Ketuk Tilu memiliki ragam gerakan khas seperti goyangan, muncid, pencak, geol, dan gitek. Dari gerakan-gerakan itu lahir nama-nama tertentu, antara lain lengkah opat, bajing luncat, ban karet, hingga depok. Semua gerakan berpadu menghadirkan keindahan visual yang dinamis dan enerjik.
Repertoar lagu yang mengiringi pun tidak kalah menarik. Beberapa yang kerap dibawakan antara lain Kidung, Emprak, Polos Tomo, Naek Geboy, Berenuk Mundur, Kaji-kaji, Tunggul Kawung, Renggong Buyut, hingga Awi Ngarambat. Dengan lirik bernuansa ceria, lagu-lagu tersebut semakin mempertegas identitas Ketuk Tilu sebagai tarian pergaulan dan hiburan, khususnya di berbagai hajatan masyarakat Sunda.
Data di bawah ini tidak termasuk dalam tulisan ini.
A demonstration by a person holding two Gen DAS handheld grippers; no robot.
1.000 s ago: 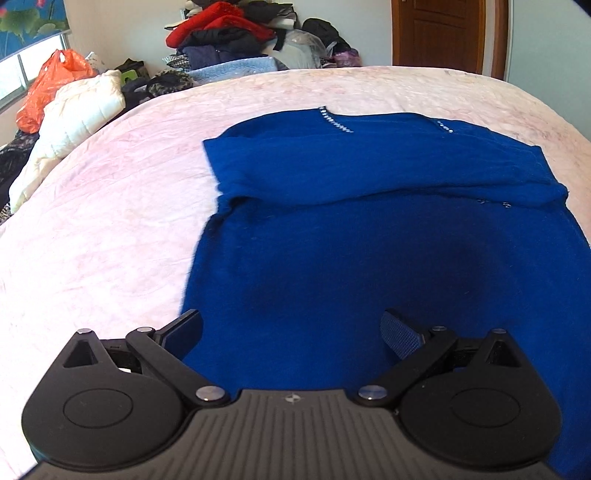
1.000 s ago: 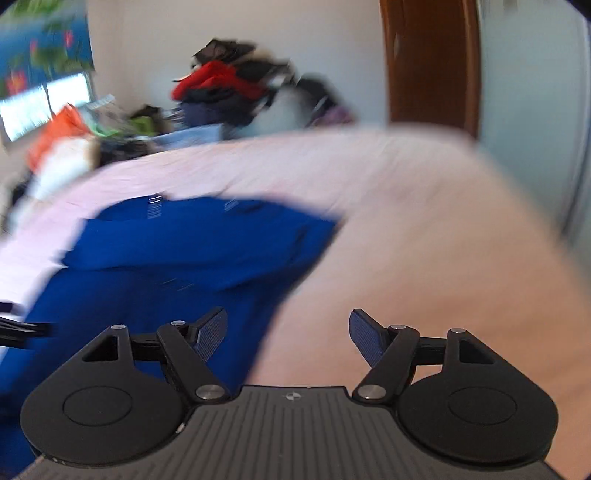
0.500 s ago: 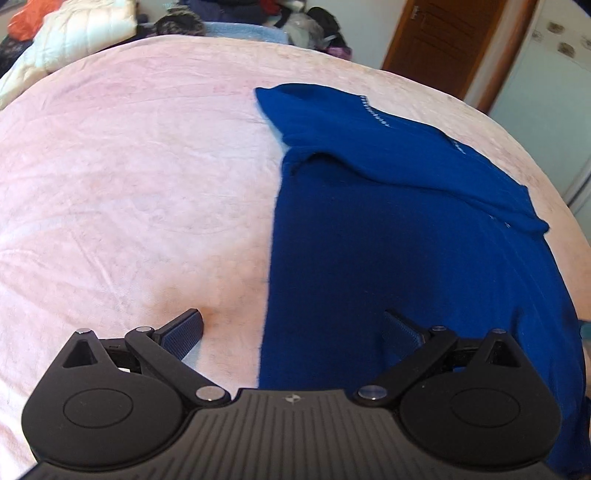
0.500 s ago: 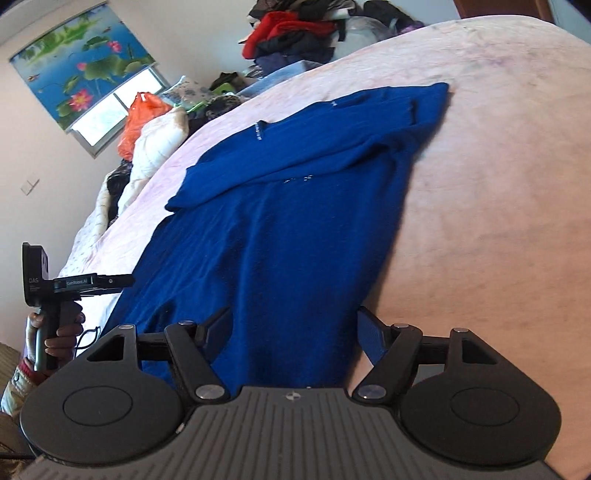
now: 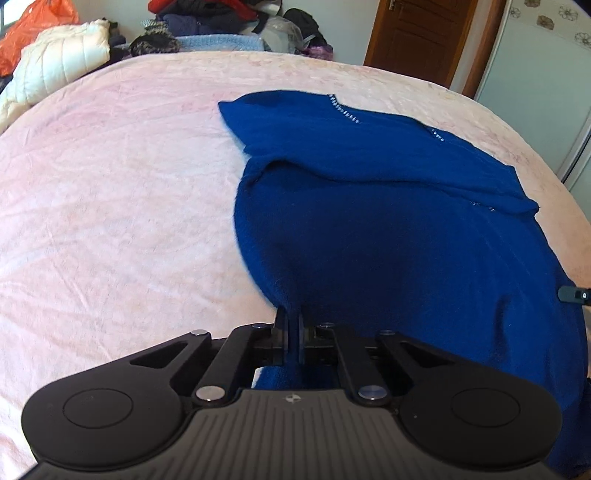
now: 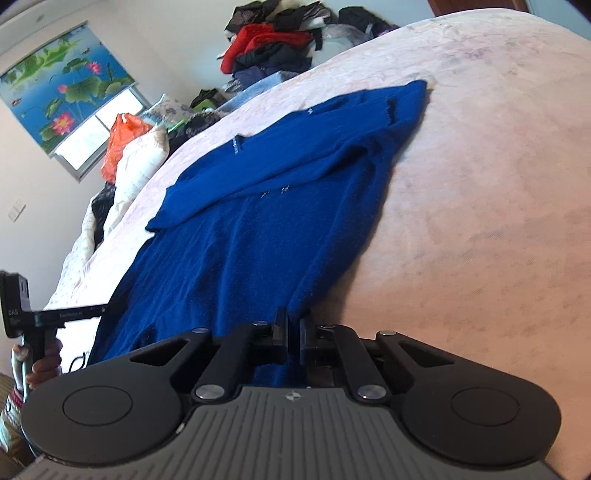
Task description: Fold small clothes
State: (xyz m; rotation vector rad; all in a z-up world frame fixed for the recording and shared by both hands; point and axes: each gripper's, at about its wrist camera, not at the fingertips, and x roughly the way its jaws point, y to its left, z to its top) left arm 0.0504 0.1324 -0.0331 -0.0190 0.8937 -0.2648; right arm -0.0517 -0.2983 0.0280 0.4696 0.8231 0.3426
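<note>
A royal-blue sweater (image 5: 388,229) lies on the pink bed (image 5: 110,206), its sleeves folded across the chest near the neckline. My left gripper (image 5: 291,317) is shut on the sweater's near left hem corner. My right gripper (image 6: 293,321) is shut on the near right hem corner of the sweater (image 6: 258,229). The left gripper also shows in the right wrist view (image 6: 107,308), pinching the hem at the far left. The right gripper's tip shows at the right edge of the left wrist view (image 5: 574,294).
A pile of clothes (image 6: 273,48) sits beyond the bed's far edge. A white padded jacket (image 5: 55,62) and an orange bag (image 5: 33,26) lie at the far left. A wooden door (image 5: 421,37) and a wardrobe stand at the far right.
Both grippers were open above the sweater's near end; now each has dropped to a hem corner and shut on it.
</note>
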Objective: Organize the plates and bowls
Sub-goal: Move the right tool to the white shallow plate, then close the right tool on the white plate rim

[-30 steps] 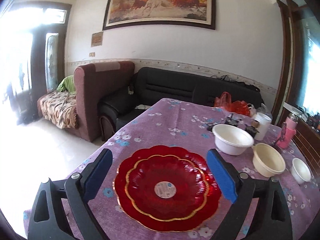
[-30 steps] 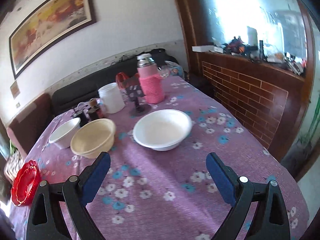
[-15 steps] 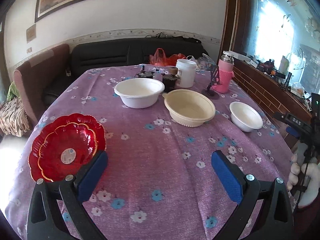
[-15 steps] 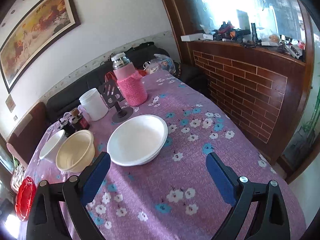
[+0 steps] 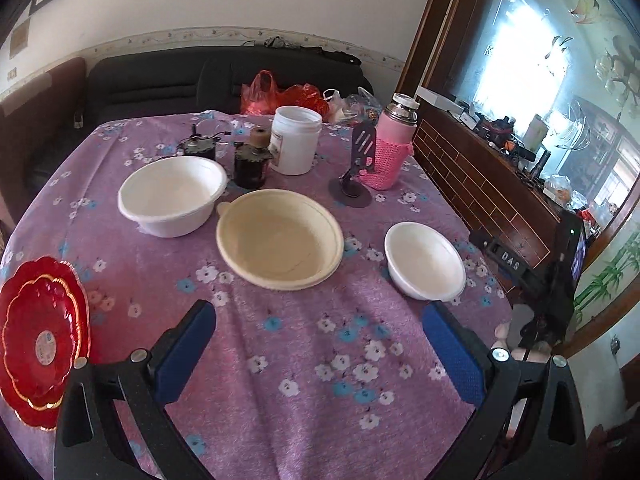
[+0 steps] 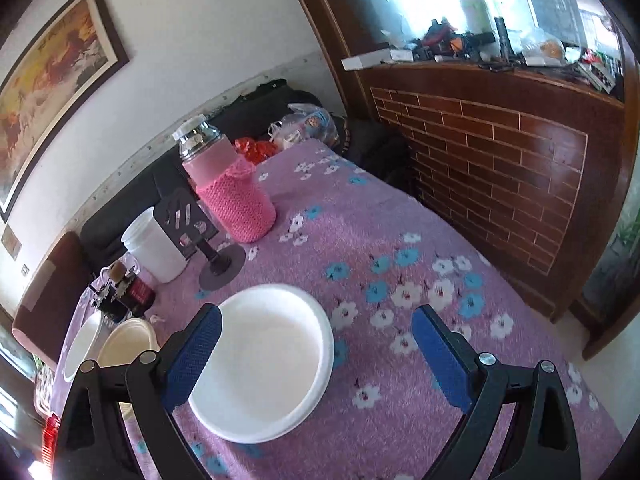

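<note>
Left gripper [image 5: 318, 354] held low over the near part of the purple cloth [image 5: 304, 344], aimed across the table, blue pads [image 5: 185, 350] spread wide with nothing between them. Right gripper [image 6: 316, 354] tilted down over the small white bowl [image 6: 262, 364], jaws wide apart; left pad [image 6: 192, 354] overlapping the bowl's near-left rim in view, contact impossible to judge, other pad over bare cloth.

From the left view: large white bowl [image 5: 172, 196], cream bowl [image 5: 280, 238] and small white bowl [image 5: 424, 260] in a loose row, apart from one another. Two red plates [image 5: 40, 340] stacked at the table's left edge, partly cut by the frame and by the gripper body. Behind the bowls: white jar [image 5: 295, 140], dark bottle [image 5: 250, 160], pink flask [image 5: 390, 148], black stand [image 5: 354, 176].

At far right of the left view, the other gripper's dark body with a hand [image 5: 516, 344] below, blurred and mostly hidden. In the right view, cream bowl [image 6: 128, 344] and large white bowl [image 6: 82, 344] half hidden behind the left finger; red plates only a sliver at bottom left.

Compared with half a second ago: left view swung further right, plates slid toward the frame edge. Right gripper closer to the small bowl, now filling the gap's left side.
</note>
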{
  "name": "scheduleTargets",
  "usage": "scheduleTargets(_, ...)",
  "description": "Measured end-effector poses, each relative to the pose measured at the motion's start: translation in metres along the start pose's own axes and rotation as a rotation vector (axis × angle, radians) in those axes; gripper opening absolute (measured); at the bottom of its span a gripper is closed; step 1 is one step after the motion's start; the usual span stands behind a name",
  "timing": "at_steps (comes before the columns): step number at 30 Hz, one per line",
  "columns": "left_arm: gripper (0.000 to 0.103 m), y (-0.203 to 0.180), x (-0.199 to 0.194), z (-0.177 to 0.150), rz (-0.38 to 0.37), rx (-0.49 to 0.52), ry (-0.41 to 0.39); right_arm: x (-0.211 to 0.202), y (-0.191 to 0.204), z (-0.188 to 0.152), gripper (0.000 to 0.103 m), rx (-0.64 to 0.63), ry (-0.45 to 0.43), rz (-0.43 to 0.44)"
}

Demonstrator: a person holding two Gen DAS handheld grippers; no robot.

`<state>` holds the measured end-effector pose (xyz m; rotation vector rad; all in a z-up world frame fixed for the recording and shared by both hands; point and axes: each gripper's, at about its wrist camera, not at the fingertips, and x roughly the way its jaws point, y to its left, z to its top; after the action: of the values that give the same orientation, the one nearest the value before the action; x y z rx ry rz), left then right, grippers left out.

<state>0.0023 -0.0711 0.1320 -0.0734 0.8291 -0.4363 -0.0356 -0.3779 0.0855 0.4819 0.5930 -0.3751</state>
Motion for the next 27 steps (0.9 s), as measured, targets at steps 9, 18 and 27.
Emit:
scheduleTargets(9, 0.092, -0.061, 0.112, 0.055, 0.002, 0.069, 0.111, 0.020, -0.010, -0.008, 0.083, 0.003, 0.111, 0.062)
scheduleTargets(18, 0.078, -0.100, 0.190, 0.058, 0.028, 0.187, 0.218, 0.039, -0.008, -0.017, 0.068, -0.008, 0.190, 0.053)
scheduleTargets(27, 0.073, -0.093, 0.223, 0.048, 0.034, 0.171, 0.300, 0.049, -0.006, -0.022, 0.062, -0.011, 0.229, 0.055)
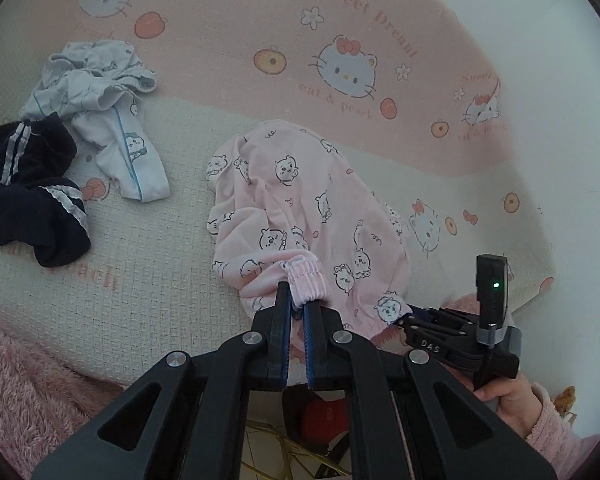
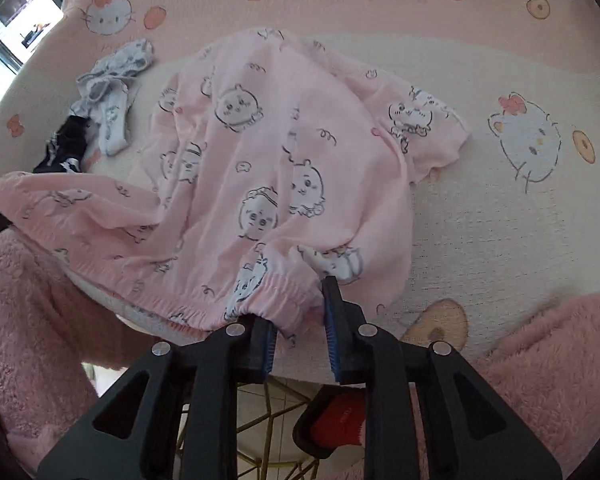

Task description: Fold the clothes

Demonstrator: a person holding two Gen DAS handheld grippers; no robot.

Sebagai bentuk seni pertunjukan, Ketuk Tilu berdiri secara mandiri dan tidak menjadi cabang dari kesenian lain. Namun, perkembangannya justru melahirkan ragam kolaborasi. Di Jawa Barat, Ketuk Tilu dipadukan dalam pertunjukan Ronggeng Gunung di Ciamis, Banjet di Karawang dan Subang, hingga Topeng Betawi di kawasan Jabodetabek. Bahkan, jejaknya juga ditemukan dalam seni teater Ubrug yang berasal dari Banten.
Ketuk Tilu bukan sekadar tarian, melainkan warisan budaya yang membuktikan kekayaan seni tradisional Sunda. Dari arena hajatan desa hingga panggung festival budaya, tarian ini tetap hidup dan terus menari seirama dengan denyut kehidupan masyarakatnya.